I'm not sure about for expanded models, but pooling GPU's is effectively what the Stable Diffusion servers have set up for the AI bots. Bunch of volunteers/mods run a SD public server and are used as needed - for a 400,000+ discord server I was part of moderating this is quite necessary to keep the bots running with a reasonable upkeep for requests.
I think the best we'll be able to hope for is whatever hardware MythicAI was working on with their analog chip.
Analog computing went out of fashion due to it's ~97% accuracy rate and need to be build for specific purposes. For example building a computer to calculate the trajectory of a hurricane or tornado - the results when repeated are all chaos but that's effectively what a tornado is anyway.
MythicAI went on a limb and the shortcomings of analog computing are actually strengths for readings models. If you're 97% sure something is a dog, it's probably a dog and the 3% error rate of the computer is lower than humans by far. They developed these chips to be used in cameras for tracking but the premise is promising for any LLM, it just has to be adapted for them.
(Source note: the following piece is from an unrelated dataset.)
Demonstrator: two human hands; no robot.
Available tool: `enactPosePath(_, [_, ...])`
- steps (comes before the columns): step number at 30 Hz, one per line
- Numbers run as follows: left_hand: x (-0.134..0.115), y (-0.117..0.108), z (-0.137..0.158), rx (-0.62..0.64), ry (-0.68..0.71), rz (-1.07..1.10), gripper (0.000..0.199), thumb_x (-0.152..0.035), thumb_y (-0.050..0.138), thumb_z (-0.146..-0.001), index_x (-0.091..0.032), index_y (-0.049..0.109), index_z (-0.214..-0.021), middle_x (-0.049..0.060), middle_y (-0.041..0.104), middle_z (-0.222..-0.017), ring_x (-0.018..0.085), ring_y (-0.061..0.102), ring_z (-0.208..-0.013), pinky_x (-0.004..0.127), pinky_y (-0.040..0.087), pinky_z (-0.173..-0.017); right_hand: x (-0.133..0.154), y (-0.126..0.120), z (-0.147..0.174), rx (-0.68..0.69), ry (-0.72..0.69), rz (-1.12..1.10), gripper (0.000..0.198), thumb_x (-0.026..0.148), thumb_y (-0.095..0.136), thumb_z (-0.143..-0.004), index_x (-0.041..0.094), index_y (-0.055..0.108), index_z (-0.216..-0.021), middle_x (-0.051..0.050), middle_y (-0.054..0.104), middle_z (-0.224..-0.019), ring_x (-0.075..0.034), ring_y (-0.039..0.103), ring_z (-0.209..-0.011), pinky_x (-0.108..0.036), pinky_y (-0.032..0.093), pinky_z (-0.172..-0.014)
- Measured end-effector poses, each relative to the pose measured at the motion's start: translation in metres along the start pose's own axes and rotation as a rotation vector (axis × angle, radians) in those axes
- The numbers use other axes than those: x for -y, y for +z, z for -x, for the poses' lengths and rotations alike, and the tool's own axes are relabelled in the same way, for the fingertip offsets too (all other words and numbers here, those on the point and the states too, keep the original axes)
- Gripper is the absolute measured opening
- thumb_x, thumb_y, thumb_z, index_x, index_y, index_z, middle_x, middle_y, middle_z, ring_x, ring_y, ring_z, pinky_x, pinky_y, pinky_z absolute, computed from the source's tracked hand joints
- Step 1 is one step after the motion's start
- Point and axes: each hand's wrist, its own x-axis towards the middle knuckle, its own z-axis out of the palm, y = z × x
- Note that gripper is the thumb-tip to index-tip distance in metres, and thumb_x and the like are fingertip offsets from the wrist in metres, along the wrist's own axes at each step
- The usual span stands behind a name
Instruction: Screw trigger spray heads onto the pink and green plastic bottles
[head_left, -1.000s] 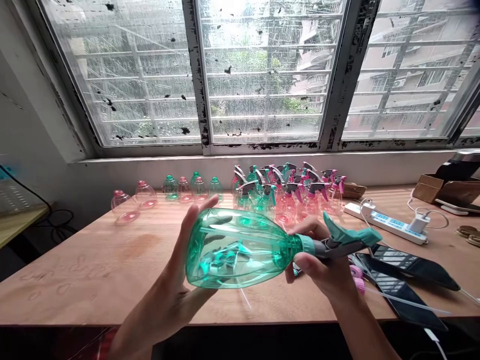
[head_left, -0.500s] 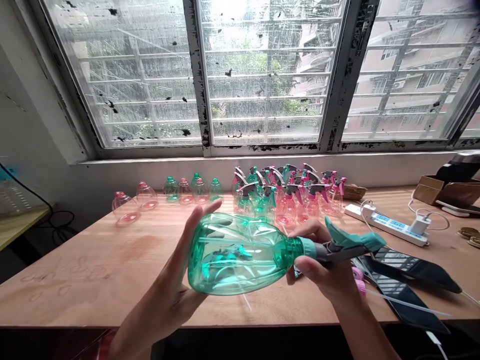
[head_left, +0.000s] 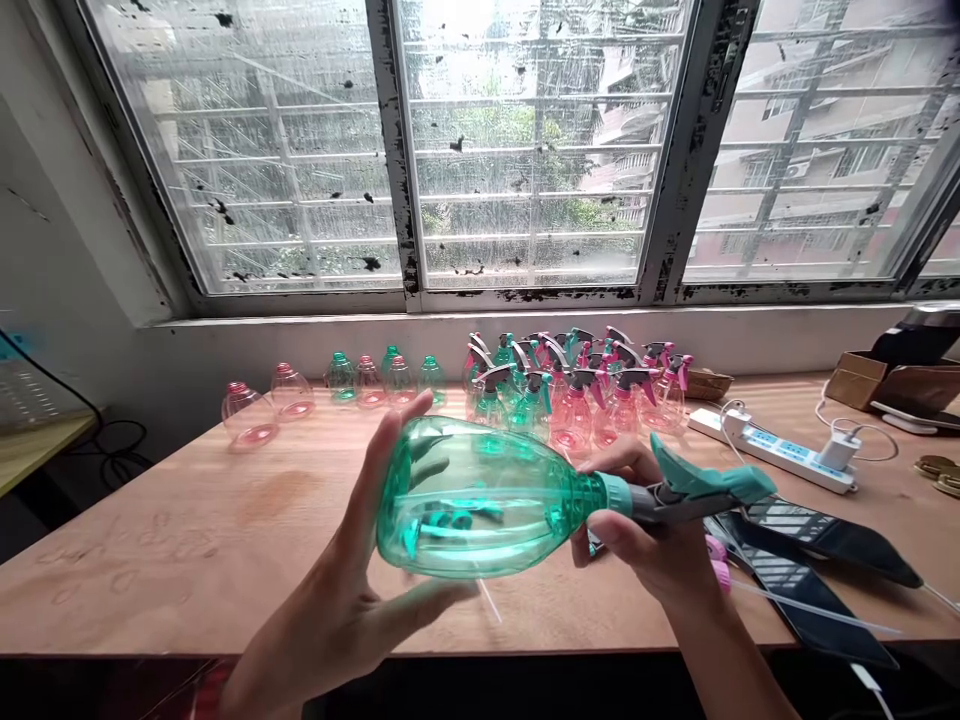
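Note:
A clear green spray bottle [head_left: 480, 500] lies sideways in the air above the table. Around its base is my left hand [head_left: 360, 570], with fingers behind the bottle and the thumb stretched along its lower side. My right hand [head_left: 637, 535] grips the neck at the teal collar [head_left: 616, 494] with thumb and fingers. The grey and teal trigger head [head_left: 701, 490] sits on the neck and points right. Inside the bottle a thin tube runs lengthwise.
Several finished-looking spray bottles [head_left: 574, 415] crowd together at the back. Several bottles without heads [head_left: 253, 415] stand at the left. To the right are a power strip [head_left: 772, 450], dark tablet-like panels [head_left: 795, 570] and pink spray parts [head_left: 718, 572]. The table's front edge [head_left: 525, 650] is close.
The bottle body has turned about its long axis. My left thumb has moved right along its underside, while my right hand stays at the collar.

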Motion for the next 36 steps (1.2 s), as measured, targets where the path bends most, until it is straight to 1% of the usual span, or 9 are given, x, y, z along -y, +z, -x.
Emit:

Because of the nature of how they were used and the nature of analog computers in general, they use way less energy and are way more efficient at the task.
Which means that theoretically one day we could see hardware-accelerated AI via analog computers. No need for VRAM and 400+ watts, MythicAI's chips can take the model request, sift through it, send that analog data to a digital converter and our computer has the data.
Veritasium has a decent video on the subject, and while I think it's a pipe dream to one day have these analog chips be integrated as PC parts, it's a pretty cool one and is the best thing that we can hope for as consumers. Pretty much regardless of cost it would be a better alternative to what we're currently doing, as AI takes a boatload of energy that it doesn't need to be taking. Rather than thinking about how we can all pool thousands of watts and hundreds of gigs of VRAM, we should be investigating alternate routes to utilizing this technology.